The parts, or voices, from highest to lowest, are called Tenor, Lead, Baritone and Bass. The melody is usually carried by the Lead, with Toner consistently singing higher harmonizing notes, the Bass singing the lower harmonizing notes, and the Baritone completing the chord, either above or below the Lead. The melody may occasionally be sung by the Baritone or Bass, but not by the Tenor except for an infrequent note or two to avoid awkward voicing of a chord, or for special effects, such as in introductions or in the coda (“tag” or song ending).
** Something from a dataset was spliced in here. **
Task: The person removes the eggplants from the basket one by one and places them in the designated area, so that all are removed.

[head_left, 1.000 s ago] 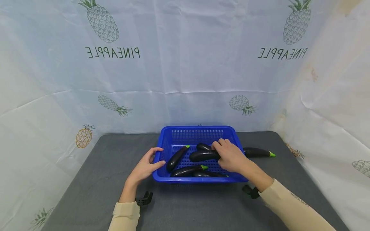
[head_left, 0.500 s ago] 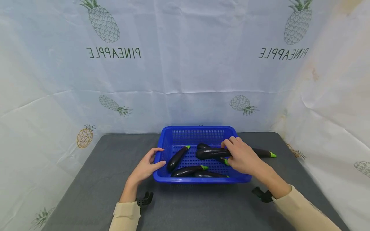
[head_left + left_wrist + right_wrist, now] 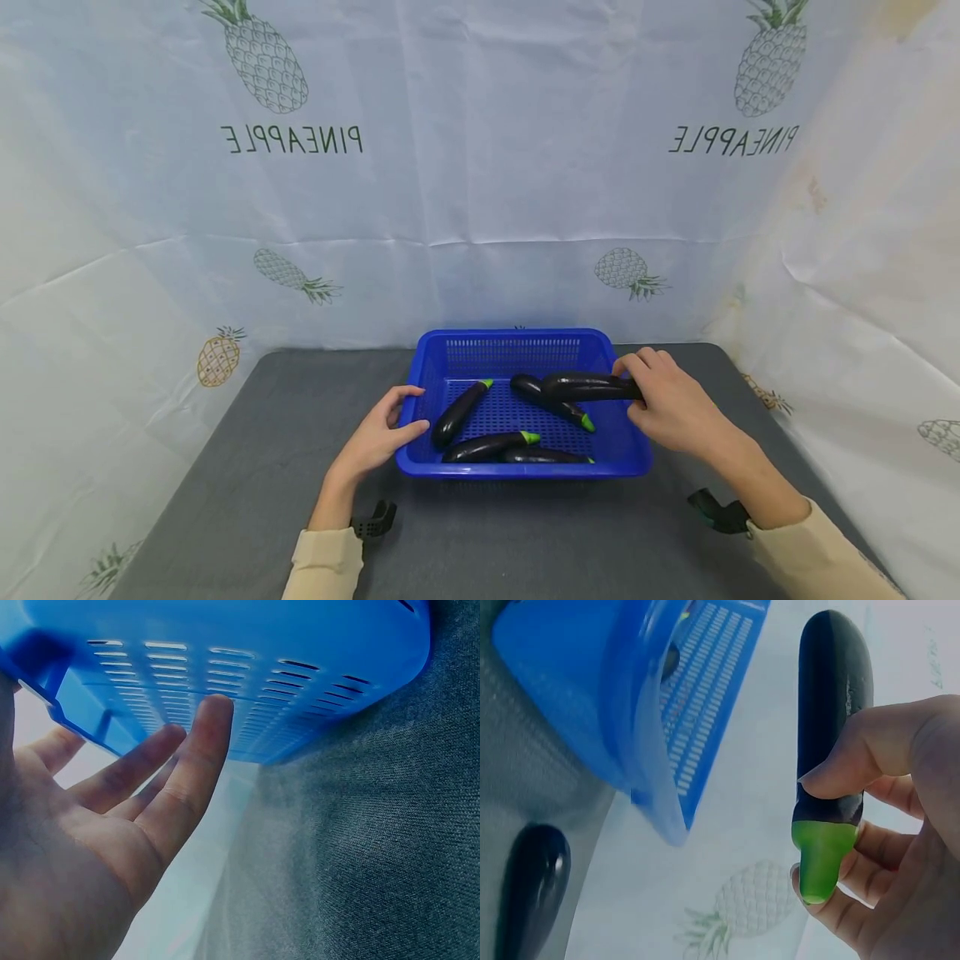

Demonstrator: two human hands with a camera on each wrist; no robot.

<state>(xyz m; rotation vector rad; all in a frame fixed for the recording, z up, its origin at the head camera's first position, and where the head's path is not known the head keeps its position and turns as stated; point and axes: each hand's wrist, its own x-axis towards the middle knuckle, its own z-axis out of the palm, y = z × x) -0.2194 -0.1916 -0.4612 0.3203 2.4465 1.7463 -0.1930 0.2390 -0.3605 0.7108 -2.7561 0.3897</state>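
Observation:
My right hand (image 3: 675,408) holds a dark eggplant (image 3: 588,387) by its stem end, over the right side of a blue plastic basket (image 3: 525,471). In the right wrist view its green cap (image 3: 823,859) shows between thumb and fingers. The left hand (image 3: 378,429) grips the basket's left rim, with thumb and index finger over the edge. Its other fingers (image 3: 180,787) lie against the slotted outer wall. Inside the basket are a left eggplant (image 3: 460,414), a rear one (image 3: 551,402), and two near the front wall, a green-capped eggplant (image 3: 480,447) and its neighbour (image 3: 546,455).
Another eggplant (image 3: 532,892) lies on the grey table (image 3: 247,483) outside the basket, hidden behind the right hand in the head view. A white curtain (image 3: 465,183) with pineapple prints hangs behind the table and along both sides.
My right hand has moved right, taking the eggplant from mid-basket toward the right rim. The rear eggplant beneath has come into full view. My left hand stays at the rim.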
Barbershop music uses a minimum of sixth and ninth chords, and dissonant chords containing the Major 7th or Minor 2nd intervals. It features triads and Major-Minor 7th chords (“Barbershop seventh chords”) resolving primarily on the circle of fifths. The basic harmonization may be embellished with additional chord progressions wherever these may artistically serve to maintain rhythmic interest, to carry over between phrases, and to introduce or close the song effectively.

Barbershop music is not sung in the tempered tuning of mechanical keyboard instruments, but in more acoustically correct tuning in which the singers pay close attention to enharmonic pitch adjustments, thus producing a clear interlocking of the voices and a reinforcement of the overtones which gives the characteristic “ring” of the chords.